Ce conte, Laura l’a écrit lors du premier confinement alors qu’elle était dans la phase finale de sa thèse en sociologie. Un moyen de s’évader et de trouver un peu de lumière : « Ça m’a confirmé qu’il y a quelque chose de vraiment puissant dans l’outil du conte, qui demande à être davantage  exploré. J’ai commencé à en écrire en Bolivie et au Pérou, où ils ne sont pas seulement réservés aux enfants. C’est perçu comme l’occasion de réunir la communauté, de partager une vision, de faire corps et de rêver ensemble, notamment d’un monde plus juste et plus harmonieux ».

Conte sur moi

C’est dans le cadre de ses études en sociologie à Science-Po Paris, sur le campus spécialisé de Poitiers, que Laura s’est rendue en Amérique latine. Dotée d’un esprit vif et curieux, elle est alors déjà parcourue par de nombreuses réflexions sur l’état du monde, la place des femmes, l’injustice, l’uniformité des élites ou les enjeux de pouvoirs. Sur place, Laura se mobilise et travaille d’ailleurs sur les questions des luttes contre les violences sexistes et sexuelles. Elle découvre aussi l’éducation populaire et de nouveaux moyens d’expressions qui l’aident à résoudre cette interrogation : « Comment contribuer à changer le monde sans soi-même faire et dire à la place des gens qui sont concernés par un problème X ou Y ? ».
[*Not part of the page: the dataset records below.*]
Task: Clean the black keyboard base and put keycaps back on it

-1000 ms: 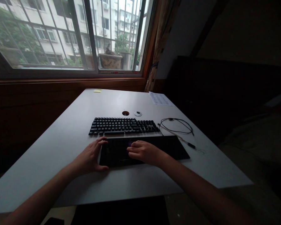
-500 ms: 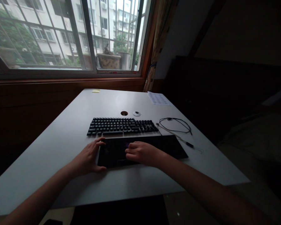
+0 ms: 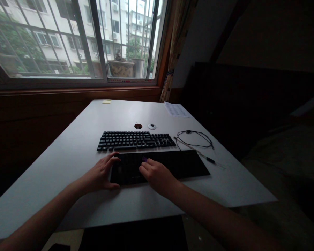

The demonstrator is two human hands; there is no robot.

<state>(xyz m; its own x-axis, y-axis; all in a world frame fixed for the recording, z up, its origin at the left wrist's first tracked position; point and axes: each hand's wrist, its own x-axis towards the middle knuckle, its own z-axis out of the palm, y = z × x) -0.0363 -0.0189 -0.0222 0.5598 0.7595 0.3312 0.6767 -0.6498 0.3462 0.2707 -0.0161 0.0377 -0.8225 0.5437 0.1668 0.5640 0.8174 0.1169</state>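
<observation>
A flat, dark rectangular panel (image 3: 180, 165), about as long as a keyboard, lies on the white table in front of me. My left hand (image 3: 103, 172) grips its left end, fingers over the far edge and thumb at the near edge. Over the panel's middle is my right hand (image 3: 157, 174), its fingers closed around a small purple piece (image 3: 144, 159). Only a bit of that piece shows past the fingertips, too dark to tell its kind. Just beyond the panel sits a black keyboard (image 3: 136, 140) with its keys in place.
To the right lie a looped black cable (image 3: 196, 131) and a thin tool with a dark grip (image 3: 210, 160). Farther back are a round cable hole (image 3: 138, 126), its white cover (image 3: 152, 126), a printed sheet (image 3: 176, 109) and a yellow note (image 3: 106, 101). The table's right edge (image 3: 251, 177) slopes toward me.
My right hand has shifted slightly and turned over the panel; more of the purple piece shows beyond its fingers. My left hand keeps its hold on the panel's left end.
</observation>
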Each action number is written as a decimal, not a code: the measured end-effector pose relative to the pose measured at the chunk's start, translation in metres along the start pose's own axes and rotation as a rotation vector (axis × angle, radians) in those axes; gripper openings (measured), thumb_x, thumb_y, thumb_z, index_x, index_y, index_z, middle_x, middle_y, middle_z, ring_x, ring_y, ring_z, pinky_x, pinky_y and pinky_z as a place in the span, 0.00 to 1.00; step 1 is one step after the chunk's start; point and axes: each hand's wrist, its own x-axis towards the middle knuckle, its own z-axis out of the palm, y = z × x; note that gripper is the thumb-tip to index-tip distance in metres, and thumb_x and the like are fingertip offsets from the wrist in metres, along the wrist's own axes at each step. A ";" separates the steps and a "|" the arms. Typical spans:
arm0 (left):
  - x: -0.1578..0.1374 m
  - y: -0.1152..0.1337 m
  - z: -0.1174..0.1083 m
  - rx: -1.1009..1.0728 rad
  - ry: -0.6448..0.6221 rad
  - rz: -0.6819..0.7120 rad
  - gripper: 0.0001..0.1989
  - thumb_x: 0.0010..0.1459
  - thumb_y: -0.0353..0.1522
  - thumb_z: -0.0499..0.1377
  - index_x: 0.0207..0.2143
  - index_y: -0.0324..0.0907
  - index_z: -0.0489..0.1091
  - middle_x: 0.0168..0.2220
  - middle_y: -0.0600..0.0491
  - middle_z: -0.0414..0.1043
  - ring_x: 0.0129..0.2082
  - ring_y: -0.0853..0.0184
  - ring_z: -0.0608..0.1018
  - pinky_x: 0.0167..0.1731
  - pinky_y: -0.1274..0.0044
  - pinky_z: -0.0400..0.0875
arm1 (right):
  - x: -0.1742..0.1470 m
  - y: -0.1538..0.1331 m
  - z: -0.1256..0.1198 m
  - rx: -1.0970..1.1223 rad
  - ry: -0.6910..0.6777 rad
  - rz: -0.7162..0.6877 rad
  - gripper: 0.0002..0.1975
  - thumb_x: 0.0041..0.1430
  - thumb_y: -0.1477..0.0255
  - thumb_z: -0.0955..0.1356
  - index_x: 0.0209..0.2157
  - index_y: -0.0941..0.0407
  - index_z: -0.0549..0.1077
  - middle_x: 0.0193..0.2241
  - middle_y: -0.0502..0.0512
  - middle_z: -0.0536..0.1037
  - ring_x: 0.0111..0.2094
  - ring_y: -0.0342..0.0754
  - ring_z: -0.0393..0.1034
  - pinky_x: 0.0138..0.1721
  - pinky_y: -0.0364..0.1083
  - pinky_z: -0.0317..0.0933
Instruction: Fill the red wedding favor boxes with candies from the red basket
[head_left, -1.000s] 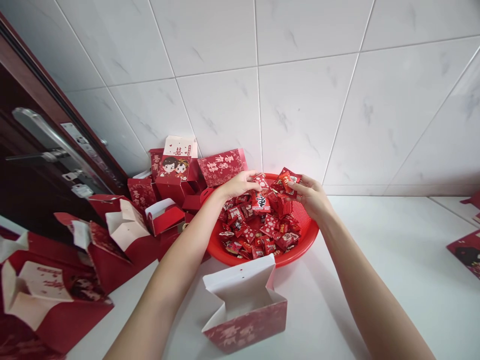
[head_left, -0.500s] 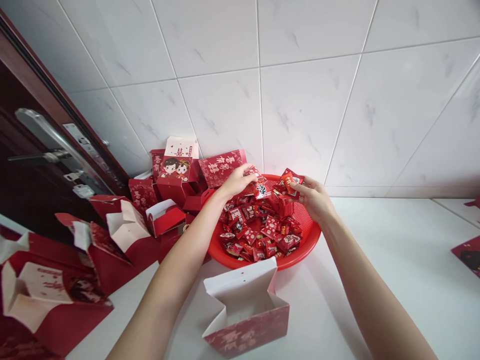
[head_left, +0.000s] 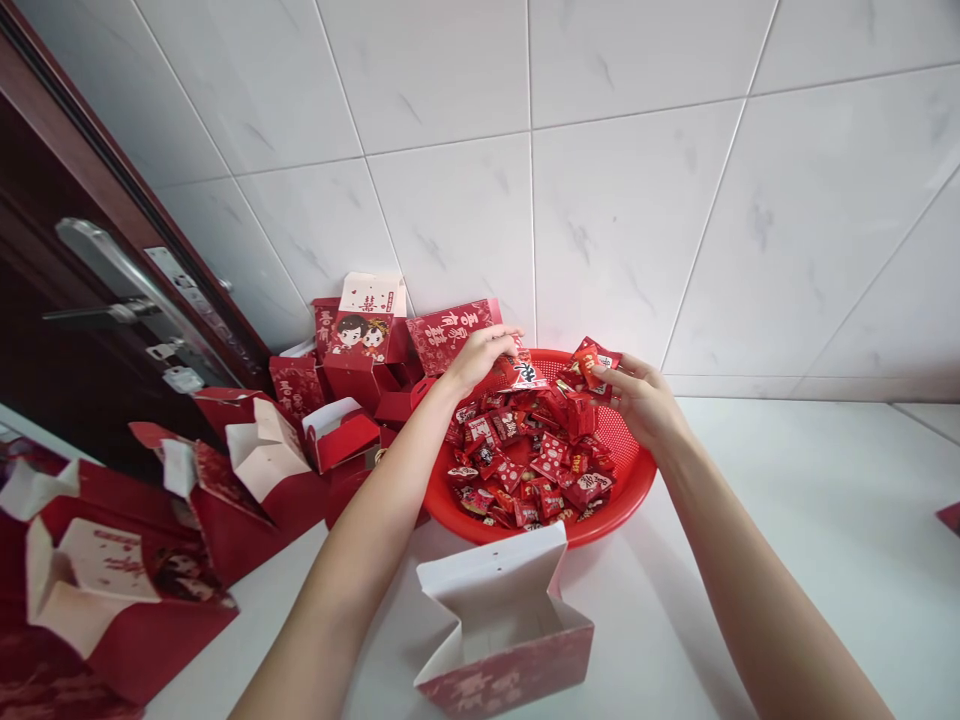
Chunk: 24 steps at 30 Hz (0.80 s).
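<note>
Over the back left of a red plastic basket (head_left: 634,490), my left hand (head_left: 484,358) is closed on a red candy packet (head_left: 525,372) with a large printed character. My right hand (head_left: 637,390), at the back right rim, pinches several wrapped candies (head_left: 590,365) between thumb and fingers. Many small red wrapped candies (head_left: 517,460) lie heaped in the basket below both hands. In front of the basket stands an open red gift box (head_left: 510,660), its white inside showing and its flaps up; I see nothing in it.
Several open red boxes (head_left: 135,620) crowd the left side of the white counter (head_left: 720,480). More boxes with printed figures (head_left: 364,335) stand against the tiled wall (head_left: 615,230). A dark door with a metal handle (head_left: 112,260) is at the far left. A dark red corner shows at the right edge.
The whole view has shifted slightly, so things appear a little further right. My left hand has turned slightly with its packet lower; my right hand still holds its candies.
</note>
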 end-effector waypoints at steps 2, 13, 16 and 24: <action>-0.001 -0.001 0.001 0.017 -0.028 -0.002 0.17 0.44 0.32 0.60 0.40 0.40 0.75 0.29 0.55 0.74 0.34 0.66 0.77 0.41 0.74 0.70 | 0.000 0.000 0.001 -0.001 -0.001 -0.004 0.16 0.39 0.66 0.80 0.30 0.55 0.78 0.29 0.51 0.81 0.31 0.48 0.76 0.33 0.47 0.74; -0.003 -0.004 0.001 0.103 -0.149 0.002 0.26 0.44 0.29 0.66 0.49 0.39 0.74 0.42 0.49 0.78 0.41 0.62 0.79 0.49 0.69 0.71 | -0.001 0.000 0.000 0.019 -0.019 -0.010 0.16 0.40 0.65 0.80 0.31 0.54 0.79 0.30 0.51 0.81 0.31 0.47 0.75 0.37 0.50 0.75; -0.004 -0.004 -0.001 0.139 -0.166 -0.016 0.26 0.44 0.28 0.66 0.49 0.39 0.75 0.44 0.47 0.79 0.43 0.62 0.79 0.51 0.68 0.71 | 0.000 0.000 0.000 0.018 -0.027 -0.004 0.17 0.41 0.64 0.80 0.33 0.54 0.79 0.32 0.52 0.82 0.32 0.48 0.76 0.38 0.50 0.75; -0.006 -0.009 -0.003 0.206 -0.395 -0.114 0.32 0.41 0.28 0.69 0.53 0.38 0.74 0.33 0.51 0.81 0.32 0.63 0.80 0.37 0.72 0.73 | 0.000 0.001 0.000 0.023 -0.027 -0.013 0.17 0.40 0.63 0.81 0.31 0.54 0.78 0.31 0.51 0.81 0.33 0.48 0.75 0.38 0.50 0.74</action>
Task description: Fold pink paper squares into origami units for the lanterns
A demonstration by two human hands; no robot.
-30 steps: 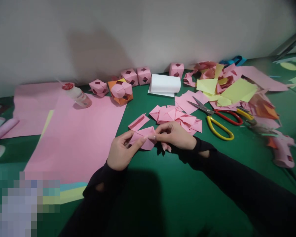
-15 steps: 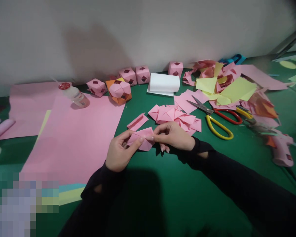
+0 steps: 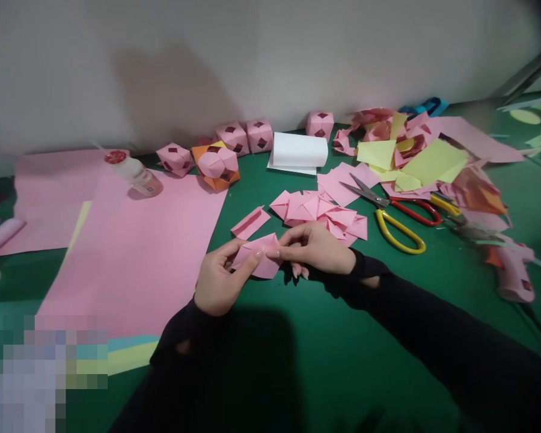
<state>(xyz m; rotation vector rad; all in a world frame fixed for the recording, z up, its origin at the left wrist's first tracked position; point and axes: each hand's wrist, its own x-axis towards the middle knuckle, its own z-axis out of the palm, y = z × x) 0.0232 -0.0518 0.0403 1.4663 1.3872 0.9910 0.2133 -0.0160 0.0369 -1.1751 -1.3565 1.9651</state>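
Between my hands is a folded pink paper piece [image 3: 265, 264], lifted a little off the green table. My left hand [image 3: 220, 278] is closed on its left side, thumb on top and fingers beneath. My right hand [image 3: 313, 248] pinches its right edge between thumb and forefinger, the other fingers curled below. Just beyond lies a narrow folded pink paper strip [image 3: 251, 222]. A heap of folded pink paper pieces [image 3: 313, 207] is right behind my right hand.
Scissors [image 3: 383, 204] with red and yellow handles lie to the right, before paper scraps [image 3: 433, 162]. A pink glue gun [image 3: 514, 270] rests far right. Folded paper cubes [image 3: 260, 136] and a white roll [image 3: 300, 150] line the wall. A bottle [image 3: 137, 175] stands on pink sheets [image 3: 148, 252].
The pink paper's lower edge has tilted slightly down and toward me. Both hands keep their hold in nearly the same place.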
Son véritable déclic a lieu lorsqu’elle entend parler des « conférences gesticulées », un outil d’éducation populaire qui passe aussi par le théâtre. « L’idée, c’est de parler à la fois au cœur, à la tête et aux tripes des gens pour aller parler de sujets de société ». En 2015, elle créé ainsi Les culottées du bocal, une compagnie, composée d’artistes et d’expert(e)s en sociologie, droit ou psychologie, qui intervient dans le domaine de l’égalité femmes/hommes et autour des violences sexistes et sexuelles. « Pour nous, c'est très important de transformer les imaginaires. Si on ne s’autorise même pas à imaginer un monde meilleur, on ne risque pas de mettre en œuvre les moyens nécessaires pour le faire advenir », soutient-elle. 

Spectacles, ateliers de prévention, veillées contées, livres... Les Culottées interviennent et jouent dans toute la France sous des formes diverses pour des adultes et des ados ou pour les enfants lors d’activités de prévention en milieu scolaire. « C’est une prise en charge et une sensibilisation à différents niveaux. Vis à vis des victimes mais aussi des personnes susceptibles de prendre en charge des victimes ». Laura est d’ailleurs en train de se former à différents outils thérapeutiques car, selon elle, « il n’est pas possible de séparer le volet ‘prévention/sensibilisation’ et le volet ‘soin’ ».

Née à Tours, celle qui a étudié au lycée Sud-Médoc est revenue s’installer à Saint-Médard-en-Jalles il y a quelques années : « J’ai mes proches qui sont dans le coin. J’ai beaucoup beaucoup bougé et, là, j’ai envie de revenir un peu au chaud, je crois », sourit-elle. Laura a d’ailleurs le projet d’installer une antenne locale des « Culottées du bocal »  à Saint-Médard. S’éloigner du tumulte mais  jamais des luttes.